Creditors accept repayment proposal unanimously

CREDITORS ACCEPT TTFA’S REPAYMENT PROPOSAL UNANIMOUSLY

The Trinidad and Tobago Football Association’s (TTFA) creditors met today and voted unanimously in favour of a debt repayment proposal through the Bankruptcy `Act that will see them receive based on the current validated claims anywhere from 63 cents in the dollar to 100 per cent of the monies owed to them.

The meeting was held at the Home of Football, Couva and chaired remotely by the Supervisor of Insolvency, who was in quarantine.

Creditors were invited to vote after a comprehensive 45-minute presentation by the TTFA appointed Trustee, Maria Daniel, that gave a full illustration of how the TTFA found itself in its current state of debt and the options that were considered before arriving at utilising the restructuring option available through the `Bankruptcy Act option.

Referee’s Association representative Osmond Downer, complemented Daniel on the quality of her work and proposal, evoking applause from the entire room.

Maria Daniel

The proposal, which was developed by Daniel and her EY Team in collaboration with the TTFA’s FIFA-appointed Normalisation Committee, will be funded by an interest-free USD3.5 million instrument that the TTFA will have 10 years to repay. Creditors owed up to TT$200,000 will be paid in full and the balances above that will be pro-rated. They will also have the option to be paid in US or TT dollars.

There were 299 creditors listed in the Trustee’s repayment proposal with a total unsecured debt of TT$84.5 million. Ninety-three of these submitted, had claims amounting to $59.3m of which eighty-eight were validated with a value of $34.4m before today’s meeting. Fifty-one of them (or their proxies) registered and voted at today’s meeting. Notably absent was the TTFA’s largest listed creditor, Austin Jack Warner, who topped the list with a debt of $22.7 million. Daniel advised the meeting that Warner did not submit a claim for validation.
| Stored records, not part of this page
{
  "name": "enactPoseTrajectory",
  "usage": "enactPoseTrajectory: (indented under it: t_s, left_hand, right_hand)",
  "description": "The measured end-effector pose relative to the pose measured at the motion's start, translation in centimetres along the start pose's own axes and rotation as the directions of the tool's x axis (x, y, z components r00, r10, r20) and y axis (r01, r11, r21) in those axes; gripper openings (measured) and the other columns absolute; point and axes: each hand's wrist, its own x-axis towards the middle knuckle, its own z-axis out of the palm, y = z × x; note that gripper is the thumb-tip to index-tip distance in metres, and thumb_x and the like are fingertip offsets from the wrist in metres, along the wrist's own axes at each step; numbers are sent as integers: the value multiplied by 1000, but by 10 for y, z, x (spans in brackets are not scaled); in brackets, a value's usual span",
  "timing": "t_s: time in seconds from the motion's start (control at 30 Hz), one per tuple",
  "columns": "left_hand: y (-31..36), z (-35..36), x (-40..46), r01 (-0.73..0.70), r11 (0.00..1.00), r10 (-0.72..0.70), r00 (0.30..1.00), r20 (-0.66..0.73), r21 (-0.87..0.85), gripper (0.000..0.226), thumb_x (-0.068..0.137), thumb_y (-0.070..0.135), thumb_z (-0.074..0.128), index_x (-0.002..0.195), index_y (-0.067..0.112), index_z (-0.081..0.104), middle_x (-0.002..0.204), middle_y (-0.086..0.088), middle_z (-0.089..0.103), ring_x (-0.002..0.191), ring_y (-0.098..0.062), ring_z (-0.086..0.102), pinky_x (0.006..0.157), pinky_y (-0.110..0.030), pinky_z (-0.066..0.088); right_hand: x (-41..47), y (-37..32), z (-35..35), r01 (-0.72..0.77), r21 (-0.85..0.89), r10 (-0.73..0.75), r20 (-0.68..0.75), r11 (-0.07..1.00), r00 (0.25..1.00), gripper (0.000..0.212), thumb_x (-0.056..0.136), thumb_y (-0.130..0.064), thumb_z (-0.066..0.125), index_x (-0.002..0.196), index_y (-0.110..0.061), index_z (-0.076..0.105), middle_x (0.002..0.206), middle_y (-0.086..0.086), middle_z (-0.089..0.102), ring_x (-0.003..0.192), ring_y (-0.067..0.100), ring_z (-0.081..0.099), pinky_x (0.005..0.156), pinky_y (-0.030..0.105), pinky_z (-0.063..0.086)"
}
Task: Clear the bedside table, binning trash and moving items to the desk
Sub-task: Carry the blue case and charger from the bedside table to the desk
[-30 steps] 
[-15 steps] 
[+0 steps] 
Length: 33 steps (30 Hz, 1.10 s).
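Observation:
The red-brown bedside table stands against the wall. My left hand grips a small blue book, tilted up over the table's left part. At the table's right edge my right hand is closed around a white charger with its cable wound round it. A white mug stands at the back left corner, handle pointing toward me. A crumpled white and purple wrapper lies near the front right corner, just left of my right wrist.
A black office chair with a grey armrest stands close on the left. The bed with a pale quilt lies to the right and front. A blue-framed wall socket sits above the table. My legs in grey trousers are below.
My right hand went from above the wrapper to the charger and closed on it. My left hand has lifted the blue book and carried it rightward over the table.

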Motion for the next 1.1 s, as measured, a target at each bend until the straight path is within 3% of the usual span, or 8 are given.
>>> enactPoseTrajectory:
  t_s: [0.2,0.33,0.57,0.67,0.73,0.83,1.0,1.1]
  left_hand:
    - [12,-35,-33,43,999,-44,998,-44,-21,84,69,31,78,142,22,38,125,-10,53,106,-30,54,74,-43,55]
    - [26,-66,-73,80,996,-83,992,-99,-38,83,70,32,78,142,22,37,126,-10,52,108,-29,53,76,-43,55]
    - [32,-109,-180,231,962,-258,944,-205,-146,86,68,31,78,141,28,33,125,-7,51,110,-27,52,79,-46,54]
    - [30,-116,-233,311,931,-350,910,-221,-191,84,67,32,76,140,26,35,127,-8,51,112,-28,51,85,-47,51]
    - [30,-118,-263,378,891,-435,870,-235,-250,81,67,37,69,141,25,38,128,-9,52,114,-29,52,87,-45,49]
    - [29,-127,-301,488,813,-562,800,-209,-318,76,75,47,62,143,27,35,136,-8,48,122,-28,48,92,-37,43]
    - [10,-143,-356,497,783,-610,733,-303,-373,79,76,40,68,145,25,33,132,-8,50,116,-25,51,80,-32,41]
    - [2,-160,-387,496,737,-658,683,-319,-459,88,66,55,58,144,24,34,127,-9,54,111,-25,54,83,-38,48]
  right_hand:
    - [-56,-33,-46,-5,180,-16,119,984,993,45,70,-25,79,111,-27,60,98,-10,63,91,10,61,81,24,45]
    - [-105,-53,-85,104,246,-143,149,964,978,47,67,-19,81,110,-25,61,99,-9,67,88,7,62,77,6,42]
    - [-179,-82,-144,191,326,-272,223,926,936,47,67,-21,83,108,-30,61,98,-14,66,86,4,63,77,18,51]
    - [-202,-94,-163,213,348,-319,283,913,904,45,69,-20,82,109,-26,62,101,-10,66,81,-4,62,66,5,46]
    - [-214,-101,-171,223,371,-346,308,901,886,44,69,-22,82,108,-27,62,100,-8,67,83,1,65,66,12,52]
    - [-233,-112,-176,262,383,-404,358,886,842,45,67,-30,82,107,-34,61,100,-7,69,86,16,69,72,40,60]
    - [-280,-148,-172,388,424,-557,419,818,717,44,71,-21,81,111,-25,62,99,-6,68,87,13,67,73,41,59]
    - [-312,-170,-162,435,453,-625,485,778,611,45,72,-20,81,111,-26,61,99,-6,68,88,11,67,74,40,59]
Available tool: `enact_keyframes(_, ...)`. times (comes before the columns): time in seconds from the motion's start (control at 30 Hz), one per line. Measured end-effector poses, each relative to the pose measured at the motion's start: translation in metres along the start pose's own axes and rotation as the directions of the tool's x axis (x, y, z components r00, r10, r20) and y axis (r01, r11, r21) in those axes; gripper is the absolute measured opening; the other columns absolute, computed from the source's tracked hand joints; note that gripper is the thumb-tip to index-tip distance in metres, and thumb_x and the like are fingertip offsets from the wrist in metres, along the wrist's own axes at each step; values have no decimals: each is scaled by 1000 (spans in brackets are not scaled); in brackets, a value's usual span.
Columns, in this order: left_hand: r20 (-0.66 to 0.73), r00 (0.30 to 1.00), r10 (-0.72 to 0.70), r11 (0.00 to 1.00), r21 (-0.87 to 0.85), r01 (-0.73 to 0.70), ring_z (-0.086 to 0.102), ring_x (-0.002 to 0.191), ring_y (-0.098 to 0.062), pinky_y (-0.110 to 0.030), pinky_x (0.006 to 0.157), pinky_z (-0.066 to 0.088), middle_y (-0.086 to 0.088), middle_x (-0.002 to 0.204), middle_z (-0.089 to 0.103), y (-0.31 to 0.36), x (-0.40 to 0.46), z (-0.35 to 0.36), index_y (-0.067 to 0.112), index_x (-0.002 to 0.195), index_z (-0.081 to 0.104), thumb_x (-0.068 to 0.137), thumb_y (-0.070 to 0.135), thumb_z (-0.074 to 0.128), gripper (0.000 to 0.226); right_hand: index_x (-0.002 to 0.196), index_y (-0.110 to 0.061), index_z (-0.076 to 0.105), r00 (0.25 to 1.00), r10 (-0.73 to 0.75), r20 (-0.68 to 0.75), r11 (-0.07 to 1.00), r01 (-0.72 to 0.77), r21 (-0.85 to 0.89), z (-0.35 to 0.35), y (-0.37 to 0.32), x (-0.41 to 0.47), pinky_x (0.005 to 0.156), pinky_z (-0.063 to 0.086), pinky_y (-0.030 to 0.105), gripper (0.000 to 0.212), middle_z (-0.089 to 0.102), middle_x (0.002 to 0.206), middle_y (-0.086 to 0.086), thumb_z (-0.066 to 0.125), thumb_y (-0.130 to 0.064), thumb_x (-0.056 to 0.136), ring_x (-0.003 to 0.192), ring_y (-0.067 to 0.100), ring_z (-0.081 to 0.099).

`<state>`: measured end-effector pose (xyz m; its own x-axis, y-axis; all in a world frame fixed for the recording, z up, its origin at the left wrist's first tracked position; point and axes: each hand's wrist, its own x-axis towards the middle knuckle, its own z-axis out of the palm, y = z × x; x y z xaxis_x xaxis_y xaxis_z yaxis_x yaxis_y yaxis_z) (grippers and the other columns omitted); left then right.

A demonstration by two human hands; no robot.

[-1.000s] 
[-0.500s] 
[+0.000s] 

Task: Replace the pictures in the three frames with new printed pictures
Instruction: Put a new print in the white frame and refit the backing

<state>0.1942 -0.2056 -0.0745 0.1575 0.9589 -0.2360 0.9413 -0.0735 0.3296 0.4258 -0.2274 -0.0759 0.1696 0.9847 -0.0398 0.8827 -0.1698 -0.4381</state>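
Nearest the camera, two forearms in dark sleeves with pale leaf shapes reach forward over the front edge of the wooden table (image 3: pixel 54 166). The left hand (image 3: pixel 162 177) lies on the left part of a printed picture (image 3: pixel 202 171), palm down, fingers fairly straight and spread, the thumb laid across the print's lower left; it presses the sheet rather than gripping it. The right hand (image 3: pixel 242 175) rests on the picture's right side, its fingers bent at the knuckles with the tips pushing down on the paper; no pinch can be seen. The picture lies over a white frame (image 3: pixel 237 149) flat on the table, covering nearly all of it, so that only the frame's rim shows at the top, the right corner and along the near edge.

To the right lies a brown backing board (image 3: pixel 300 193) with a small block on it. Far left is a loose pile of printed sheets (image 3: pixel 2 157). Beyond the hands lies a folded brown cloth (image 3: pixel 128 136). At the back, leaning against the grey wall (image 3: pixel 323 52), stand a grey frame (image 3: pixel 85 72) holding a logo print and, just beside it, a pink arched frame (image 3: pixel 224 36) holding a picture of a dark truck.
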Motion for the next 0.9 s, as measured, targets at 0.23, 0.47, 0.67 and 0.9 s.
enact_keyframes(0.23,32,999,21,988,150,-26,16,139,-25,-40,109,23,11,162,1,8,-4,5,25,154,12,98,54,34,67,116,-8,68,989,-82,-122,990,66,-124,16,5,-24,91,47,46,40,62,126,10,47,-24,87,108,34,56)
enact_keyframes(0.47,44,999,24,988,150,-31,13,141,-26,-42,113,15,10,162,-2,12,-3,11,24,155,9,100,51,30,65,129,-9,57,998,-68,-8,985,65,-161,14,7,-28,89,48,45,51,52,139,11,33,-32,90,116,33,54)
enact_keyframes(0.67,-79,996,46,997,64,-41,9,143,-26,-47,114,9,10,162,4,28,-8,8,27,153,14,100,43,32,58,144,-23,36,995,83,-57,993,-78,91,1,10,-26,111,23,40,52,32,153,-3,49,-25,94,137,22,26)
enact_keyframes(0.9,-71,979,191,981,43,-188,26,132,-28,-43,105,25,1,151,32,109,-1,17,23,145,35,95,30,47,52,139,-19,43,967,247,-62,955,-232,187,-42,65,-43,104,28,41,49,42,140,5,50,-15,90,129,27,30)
The Trustee’s original proposal, which creditors received on April 22, was enhanced prior to the meeting – total funding was increased by US$500,000 to US$3.5 million, and instead of allocating a TT$3 million provision for the BIR and the NIB, funds would now be set aside for outstanding payments monthly.

The meeting included representatives from the Office of the Supervisor of Insolvency; law firm Fitzwilliam, Stone, Furness-Smith & Morgan; EY; and Normalisation Committee chairman Robert Hadad and member Nicholas Gomez.